Segundo o coordenador da Operação Policial Litorânea Integrada (Oplit), Antônio de Pádua, o casal chegou ao apartamento vindo de Maragogi e, após tomarem banho e se arrumarem, notaram a presença de câmeras na sala e no quarto. Ao entrarem em contato com a proprietária do imóvel, foram informados de que as câmeras estavam desligadas, no entanto, ao verificarem, perceberam que os equipamentos estavam em pleno funcionamento.
Diante dessa situação, os turistas prontamente procuraram a base da Oplit na Ponta Verde para registrar um Boletim de Ocorrência e também entraram em contato com um advogado, visando tomar medidas legais em relação ao ocorrido.
Antônio de Pádua ressaltou a importância das pessoas ficarem atentas a esse tipo de situação ao chegarem em locais de hospedagem, seja em hotéis, pousadas ou apartamentos.
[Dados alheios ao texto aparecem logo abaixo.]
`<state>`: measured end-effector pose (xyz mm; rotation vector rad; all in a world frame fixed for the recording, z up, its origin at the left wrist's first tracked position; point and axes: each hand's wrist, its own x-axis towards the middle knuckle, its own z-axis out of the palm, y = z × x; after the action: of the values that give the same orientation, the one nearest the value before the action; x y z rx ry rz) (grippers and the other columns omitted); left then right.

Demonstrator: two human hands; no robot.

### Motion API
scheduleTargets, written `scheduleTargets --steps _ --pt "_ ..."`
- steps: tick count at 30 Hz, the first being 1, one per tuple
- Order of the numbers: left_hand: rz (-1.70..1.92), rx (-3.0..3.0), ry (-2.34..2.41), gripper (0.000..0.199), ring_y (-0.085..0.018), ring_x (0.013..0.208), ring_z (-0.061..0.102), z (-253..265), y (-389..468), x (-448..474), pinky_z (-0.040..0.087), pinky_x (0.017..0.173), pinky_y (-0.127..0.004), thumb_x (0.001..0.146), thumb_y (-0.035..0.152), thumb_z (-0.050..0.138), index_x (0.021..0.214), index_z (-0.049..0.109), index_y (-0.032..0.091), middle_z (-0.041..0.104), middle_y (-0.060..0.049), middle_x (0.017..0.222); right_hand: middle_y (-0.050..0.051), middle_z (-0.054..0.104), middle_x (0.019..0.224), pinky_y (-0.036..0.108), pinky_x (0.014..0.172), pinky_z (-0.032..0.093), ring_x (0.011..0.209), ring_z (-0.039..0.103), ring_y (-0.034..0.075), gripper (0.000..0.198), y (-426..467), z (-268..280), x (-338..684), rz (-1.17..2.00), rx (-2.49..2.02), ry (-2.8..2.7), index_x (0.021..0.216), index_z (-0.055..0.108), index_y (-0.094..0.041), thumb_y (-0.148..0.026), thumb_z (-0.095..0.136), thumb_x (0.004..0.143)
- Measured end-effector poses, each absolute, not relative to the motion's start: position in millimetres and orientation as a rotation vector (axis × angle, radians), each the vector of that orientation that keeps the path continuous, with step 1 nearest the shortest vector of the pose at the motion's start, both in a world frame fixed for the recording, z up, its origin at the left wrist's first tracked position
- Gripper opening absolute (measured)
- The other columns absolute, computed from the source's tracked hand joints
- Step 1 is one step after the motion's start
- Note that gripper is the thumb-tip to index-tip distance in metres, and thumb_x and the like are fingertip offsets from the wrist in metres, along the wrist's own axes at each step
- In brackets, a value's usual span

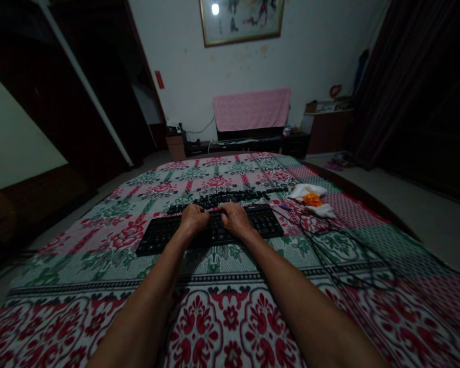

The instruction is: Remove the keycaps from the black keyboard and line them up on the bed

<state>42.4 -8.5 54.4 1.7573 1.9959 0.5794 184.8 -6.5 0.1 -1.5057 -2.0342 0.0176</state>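
A black keyboard (157,234) lies slightly slanted on the patterned cloth in front of me. Above the left-middle part of it is my left hand (194,219), fingers curled inward. My right hand (235,219) is curled just to its right, near the keyboard's far edge. A thin dark strip shows between the two thumbs; I cannot make out what it is or whether it belongs to the keyboard. Most fingertips are hidden behind the hands. Just beyond the keyboard, several small black pieces like loose keycaps (233,196) lie in a rough row.
A black cable (322,260) loops over the cloth (230,332) to the right. White crumpled tissue (304,191) with an orange piece (313,199) lies at the back right. Beyond the table stand a low dark cabinet (297,145) and a pink cloth cover (253,110).
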Motion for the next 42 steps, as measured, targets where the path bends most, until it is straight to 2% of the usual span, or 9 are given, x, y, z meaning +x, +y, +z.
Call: scheduleTargets --steps 5,14,18,22,26,31,37,42 --pt "0.362 2.129 2.065 0.022 -0.019 0.068 0.062 61.3 -10.8 53.4 0.040 0.057 -0.024 0.071 0.026 0.049 0.065 0.066 0.013 0.064 -0.010 0.061 0.006 0.059 0.096 0.029 0.083 0.035 0.092 0.050 0.018 0.026 -7.0 0.1 183.8 0.041 -1.509 -2.039 0.100 0.061 -0.019 -0.017 0.048 0.078" --pt "0.268 2.420 2.077 0.026 -0.025 0.081 0.064 63.7 -24.7 68.6 0.044 0.067 -0.026 0.071 0.021 0.045 0.077 0.069 0.010 0.068 -0.017 0.081 0.007 0.059 0.098 0.031 0.084 0.036 0.094 0.050 0.019 0.026 -7.6 -1.6 183.6 0.056 -1.479 -2.036 0.100 0.060 -0.019 -0.016 0.047 0.079" --pt "0.296 2.379 2.061 0.023 -0.024 0.077 0.064 63.2 -17.4 65.4 0.045 0.065 -0.026 0.069 0.022 0.048 0.071 0.068 0.011 0.067 -0.015 0.073 0.008 0.058 0.100 0.031 0.085 0.036 0.095 0.049 0.019 0.026 -8.7 -0.3 183.6 0.068 -1.498 -2.039 0.102 0.059 -0.019 -0.017 0.047 0.079" --pt "0.336 1.989 2.032 0.008 -0.021 0.059 0.061 62.7 2.0 51.9 0.043 0.052 -0.023 0.059 0.019 0.058 0.054 0.062 0.014 0.058 -0.005 0.047 0.007 0.058 0.099 0.031 0.085 0.036 0.096 0.050 0.019 0.027 -10.1 0.9 183.5 0.066 -1.508 -2.025 0.103 0.060 -0.020 -0.017 0.047 0.079" --pt "0.345 1.757 1.972 0.013 -0.020 0.046 0.057 64.9 12.8 45.4 0.040 0.043 -0.024 0.056 0.017 0.061 0.045 0.055 0.015 0.052 -0.003 0.038 0.007 0.058 0.099 0.032 0.085 0.036 0.096 0.050 0.020 0.027 -10.2 1.2 183.5 0.078 -1.500 -2.022 0.102 0.060 -0.020 -0.018 0.048 0.079" --pt "0.293 1.615 1.908 0.013 -0.019 0.046 0.057 74.2 11.2 51.6 0.041 0.043 -0.024 0.054 0.009 0.059 0.043 0.053 0.015 0.054 -0.003 0.040 0.008 0.058 0.101 0.032 0.087 0.035 0.097 0.049 0.020 0.027 -9.4 1.3 183.3 0.100 -1.503 -2.031 0.103 0.059 -0.019 -0.017 0.047 0.079" --pt "0.300 1.936 2.097 0.009 -0.019 0.052 0.057 72.5 -4.6 56.0 0.037 0.047 -0.022 0.059 0.016 0.053 0.052 0.060 0.015 0.052 -0.004 0.040 0.008 0.058 0.099 0.032 0.085 0.036 0.096 0.049 0.021 0.027 -8.5 -0.4 182.9 0.068 -1.504 -2.034 0.103 0.059 -0.020 -0.017 0.046 0.079" --pt "0.500 2.163 2.167 0.028 -0.018 0.062 0.060 54.3 -31.2 54.2 0.038 0.053 -0.022 0.072 0.029 0.044 0.067 0.067 0.015 0.062 -0.007 0.055 0.008 0.057 0.099 0.032 0.086 0.036 0.096 0.049 0.020 0.027 -9.1 0.7 182.7 0.069 -1.519 -2.036 0.103 0.059 -0.019 -0.017 0.046 0.079"
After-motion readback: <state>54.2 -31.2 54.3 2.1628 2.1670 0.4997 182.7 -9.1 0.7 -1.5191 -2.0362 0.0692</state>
Ele orientou que os turistas verifiquem se existem câmeras visíveis ou ocultas, e também recomendou que façam registros para criar provas em caso de necessidade.
A presença de câmeras em locais de hospedagem levanta questões de privacidade e segurança, e é essencial que os proprietários e administradores desses estabelecimentos ajam de forma transparente em relação à presença de equipamentos de monitoramento.
O casal de turistas, que buscou curtir o Réveillon em Maceió, acabou se deparando com uma situação incômoda que os levou a tomar medidas legais para se resguardar. A presença de câmeras em um ambiente privado levanta debates sobre os direitos dos hóspedes e a responsabilidade dos proprietários em garantir a privacidade e segurança dos mesmos durante sua estadia.